DOMUZ
Yaban domuzundan ve avlanmada dikkat edilecek birkaç husustan bahsedeceğim.Aslında bu yazının tarımla ilgili olması gerekiyordu ancak çiftçilerimizden gelen şikayetlerin oldukça artması bu konunun acilen ilgilenilmesi gereken konulardan olduğunu bana göstermiştir.Yaban domuzlarının İslami değerler açısından değerlendirdiğimizde haram olduğunu hepimiz biliyoruz.Haram olanında faydası olmayacağına göre yaban domuzlarının itlafının bir sakınca doğurmayacağını düşünmekteyim.Sadece haram olması benim böyle düşünmeme neden olmadı tabiî ki.
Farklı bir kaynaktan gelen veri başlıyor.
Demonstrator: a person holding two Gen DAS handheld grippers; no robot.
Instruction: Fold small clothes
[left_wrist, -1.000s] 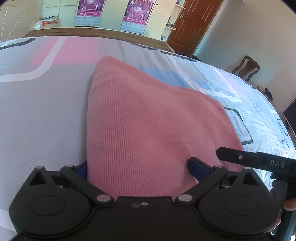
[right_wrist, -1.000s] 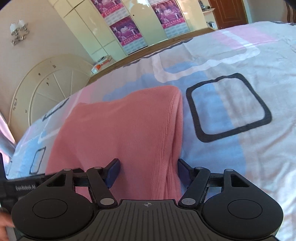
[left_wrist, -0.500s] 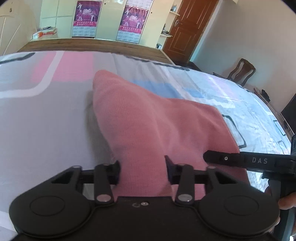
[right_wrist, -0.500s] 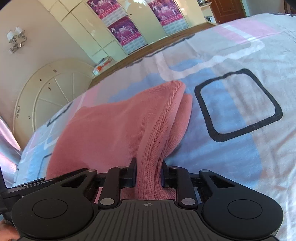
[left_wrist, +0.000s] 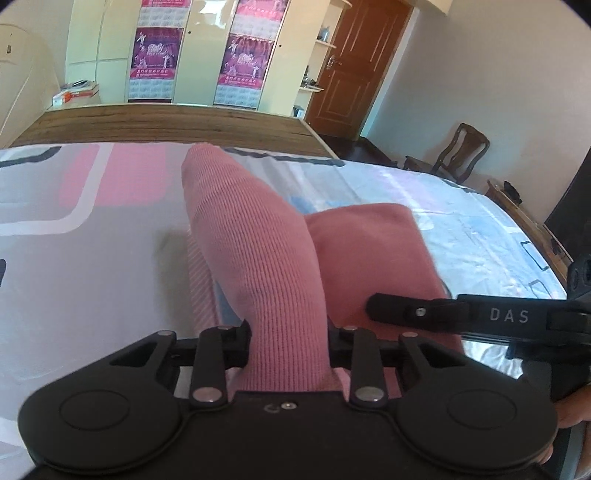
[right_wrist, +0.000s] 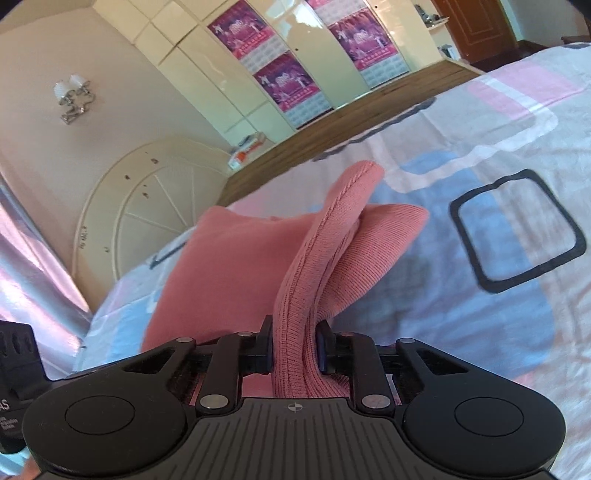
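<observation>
1. The pink knit garment (left_wrist: 266, 258) hangs partly lifted above the bed (left_wrist: 74, 258) — its near edge is raised by both tools while its far part rests on the sheet.
2. The left hand-held gripper (left_wrist: 286, 339) is clenched on a bunched fold of the near edge; the right hand-held gripper (right_wrist: 293, 345) is clamped on a ribbed hem in the same way.
3. Risk, as I judge it: the knit is thick and bunched between the jaws, so a quick swing forward could let a layer slide out of one grip and leave the fold skewed.
4. A second risk — the two grips sit close together, so the free cloth beyond them may sag or double under as the edge is carried over, giving a lumpy fold.
5. The soft sheet may also drag along with the garment's far part, wrinkling beneath it.
6. The bed carries a sheet with pink, blue and grey blocks and dark outlined squares (right_wrist: 517, 229).
7. Beyond it stand a wooden footboard (left_wrist: 166, 125), pale wardrobe doors (left_wrist: 195, 51) with purple posters (left_wrist: 242, 55), a brown door (left_wrist: 354, 66) and a wooden chair (left_wrist: 461, 151).
</observation>
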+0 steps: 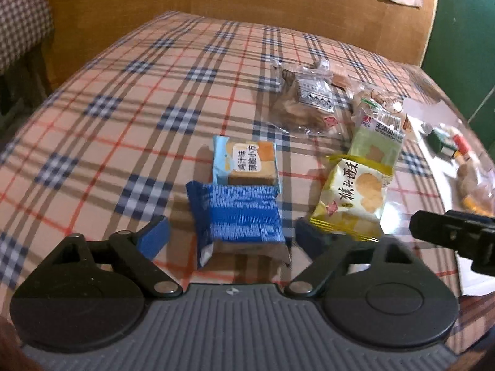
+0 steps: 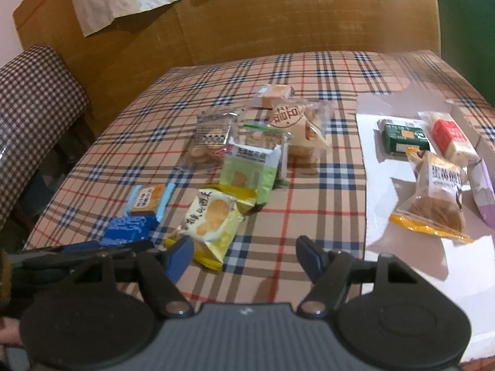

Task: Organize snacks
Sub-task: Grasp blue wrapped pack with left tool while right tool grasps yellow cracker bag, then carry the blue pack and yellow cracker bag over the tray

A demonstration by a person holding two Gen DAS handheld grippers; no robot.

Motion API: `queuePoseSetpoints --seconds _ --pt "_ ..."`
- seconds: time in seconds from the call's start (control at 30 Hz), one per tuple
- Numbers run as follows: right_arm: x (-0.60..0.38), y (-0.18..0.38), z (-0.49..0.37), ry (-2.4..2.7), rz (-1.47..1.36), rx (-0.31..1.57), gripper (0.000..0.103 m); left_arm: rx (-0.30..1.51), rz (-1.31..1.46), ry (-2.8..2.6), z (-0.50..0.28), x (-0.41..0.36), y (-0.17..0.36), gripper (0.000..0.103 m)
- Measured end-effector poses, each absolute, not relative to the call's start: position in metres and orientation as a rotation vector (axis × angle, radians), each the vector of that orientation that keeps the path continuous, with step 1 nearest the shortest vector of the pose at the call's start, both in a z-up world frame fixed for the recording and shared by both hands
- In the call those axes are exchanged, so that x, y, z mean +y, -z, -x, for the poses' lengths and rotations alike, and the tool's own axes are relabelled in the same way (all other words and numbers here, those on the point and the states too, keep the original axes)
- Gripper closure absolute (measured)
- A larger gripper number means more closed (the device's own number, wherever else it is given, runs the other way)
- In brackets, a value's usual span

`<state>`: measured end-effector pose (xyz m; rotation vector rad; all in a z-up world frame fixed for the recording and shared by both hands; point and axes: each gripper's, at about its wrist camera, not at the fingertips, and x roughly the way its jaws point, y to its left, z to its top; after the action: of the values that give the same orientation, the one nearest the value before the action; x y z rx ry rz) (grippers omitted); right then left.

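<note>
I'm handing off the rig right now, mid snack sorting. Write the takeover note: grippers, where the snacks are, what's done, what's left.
Left gripper: open, straddling the dark blue packet, pads not pressing.
Right gripper: open, empty, beside the yellow packet.
Done: four snacks lie on the white sheet at right, among them the green box and the red-and-white packet.
Left: snacks on the plaid cloth, including the light blue packet, the pale green packet and the clear bags behind. Likely next: close on the dark blue packet.

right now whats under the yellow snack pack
Mostly plaid tablecloth. The yellow pack's far end overlaps the green pack's near edge. Anything flat beneath its middle is covered from both views.
</note>
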<state>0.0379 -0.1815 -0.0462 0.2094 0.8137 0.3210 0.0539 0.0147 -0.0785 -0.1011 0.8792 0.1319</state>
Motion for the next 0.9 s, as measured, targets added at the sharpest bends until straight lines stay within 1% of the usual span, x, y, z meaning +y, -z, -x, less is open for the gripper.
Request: queuePoseSetpoints --seconds 0.03,0.07,0.1,0.13,0.43,0.6,0.67,0.7,0.77,0.9 --pt "-0.181 0.047 -0.038 -0.318 -0.212 0.816 0.030 0.873 0.093 -0.137 -0.054 0.014 0.078 0.025" --pt "-0.181 0.047 -0.039 -0.316 -0.213 0.819 0.030 0.864 0.087 -0.137 -0.054 0.014 0.078 0.036" --pt "-0.180 0.048 -0.040 -0.314 -0.216 0.824 0.030 0.857 0.083 -0.129 -0.054 0.014 0.078 0.051" --pt "-0.177 0.049 -0.042 -0.316 -0.222 0.830 0.030 0.849 0.071 -0.130 -0.053 0.014 0.077 0.052" --pt "-0.136 0.051 -0.063 -0.244 -0.237 0.867 0.025 0.834 0.153 -0.155 -0.044 0.048 0.070 0.051" --pt "-0.114 0.061 -0.077 -0.149 -0.231 0.903 0.022 0.825 0.163 -0.167 -0.043 0.058 0.066 0.051" --pt "-0.107 0.063 -0.080 -0.120 -0.201 0.888 0.023 0.821 0.165 -0.167 -0.041 0.060 0.064 0.051" --pt "-0.103 0.065 -0.081 -0.107 -0.174 0.885 0.026 0.821 0.170 -0.169 -0.040 0.059 0.064 0.051" --pt "-0.098 0.065 -0.081 -0.095 -0.115 0.871 0.048 0.822 0.174 -0.166 -0.040 0.059 0.064 0.051" --pt "-0.105 0.065 -0.074 -0.136 -0.115 0.862 0.050 0.821 0.176 -0.157 -0.037 0.055 0.063 0.051"
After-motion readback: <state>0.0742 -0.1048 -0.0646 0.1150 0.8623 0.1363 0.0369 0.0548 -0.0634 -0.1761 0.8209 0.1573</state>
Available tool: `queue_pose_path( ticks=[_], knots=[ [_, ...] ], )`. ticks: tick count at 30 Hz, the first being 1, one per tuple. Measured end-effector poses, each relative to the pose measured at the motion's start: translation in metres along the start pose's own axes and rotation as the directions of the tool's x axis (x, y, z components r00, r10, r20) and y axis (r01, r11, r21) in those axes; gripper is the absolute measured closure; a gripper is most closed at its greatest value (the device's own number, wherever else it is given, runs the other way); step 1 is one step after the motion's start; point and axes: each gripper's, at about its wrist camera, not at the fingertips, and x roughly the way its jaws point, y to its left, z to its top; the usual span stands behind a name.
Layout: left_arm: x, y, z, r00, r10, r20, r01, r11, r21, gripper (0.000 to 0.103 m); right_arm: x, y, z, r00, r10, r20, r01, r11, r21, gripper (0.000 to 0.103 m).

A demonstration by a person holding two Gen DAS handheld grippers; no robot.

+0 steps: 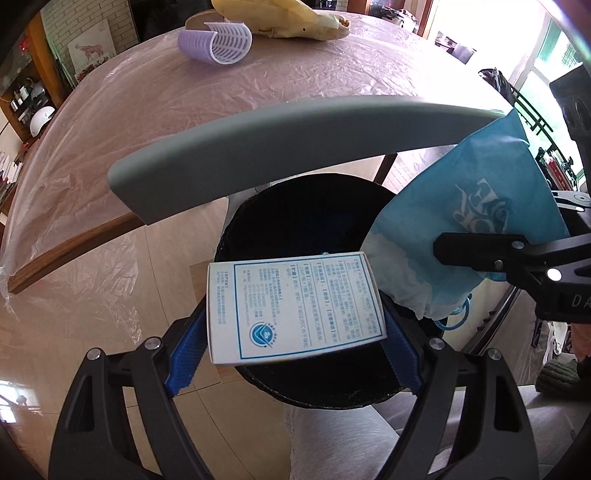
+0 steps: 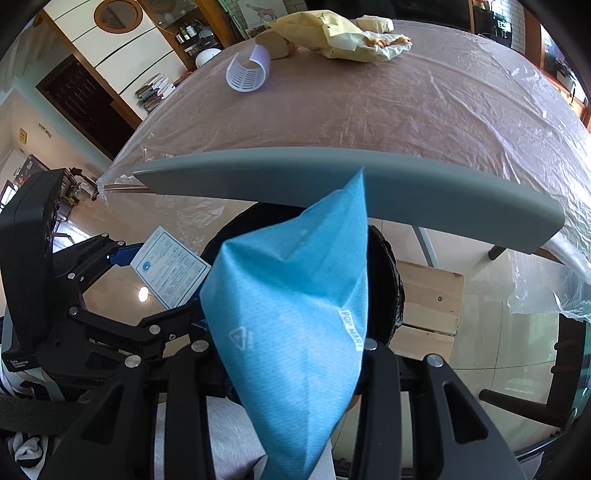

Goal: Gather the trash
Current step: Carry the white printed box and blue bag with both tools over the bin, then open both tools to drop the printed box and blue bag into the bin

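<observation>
My left gripper (image 1: 295,343) is shut on a white box with blue print (image 1: 295,306) and holds it over the black-lined trash bin (image 1: 295,221) on the floor. My right gripper (image 2: 291,354) is shut on a blue paper bag (image 2: 295,302) and holds it over the same bin (image 2: 384,266). The bag (image 1: 476,225) also shows in the left wrist view, to the right of the box, and the box (image 2: 170,273) shows in the right wrist view. On the table lie a lavender slotted plastic piece (image 1: 218,44) and a crumpled yellow bag (image 1: 295,18).
A grey chair back (image 1: 277,147) arches over the bin between the grippers and the plastic-covered table (image 1: 184,118). The person's grey-trousered legs (image 1: 340,435) are below the bin. A wooden stool (image 2: 428,299) stands right of the bin.
</observation>
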Motion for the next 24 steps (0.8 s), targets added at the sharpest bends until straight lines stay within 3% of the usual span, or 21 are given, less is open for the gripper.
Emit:
queue_pose_path(
  ticks=[24],
  knots=[
    [0.011, -0.009, 0.005, 1.000, 0.022, -0.017, -0.021, 0.998, 0.056, 0.019, 0.017, 0.007, 0.002, 0.997, -0.077, -0.018, 0.076, 0.996, -0.047, 0.065]
  ],
)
Zararı o denli büyük ki bunları teker teker anlatmaya çalışacağım.
Genelde ormanlık arazileri mesken tutan domuzların Orman Müdürlükleri açısından önemi olduğunu biliyormusunuz.Peki ne kadar önemli
Domuz bulunduğu yerde eşinen burnuyla toprağı karıştıran bir canlı.Şimdi bu canlının çam ağacı tohumlarını toprağa gömdüğü için sürek avının yasaklandığını biliyormusunuz.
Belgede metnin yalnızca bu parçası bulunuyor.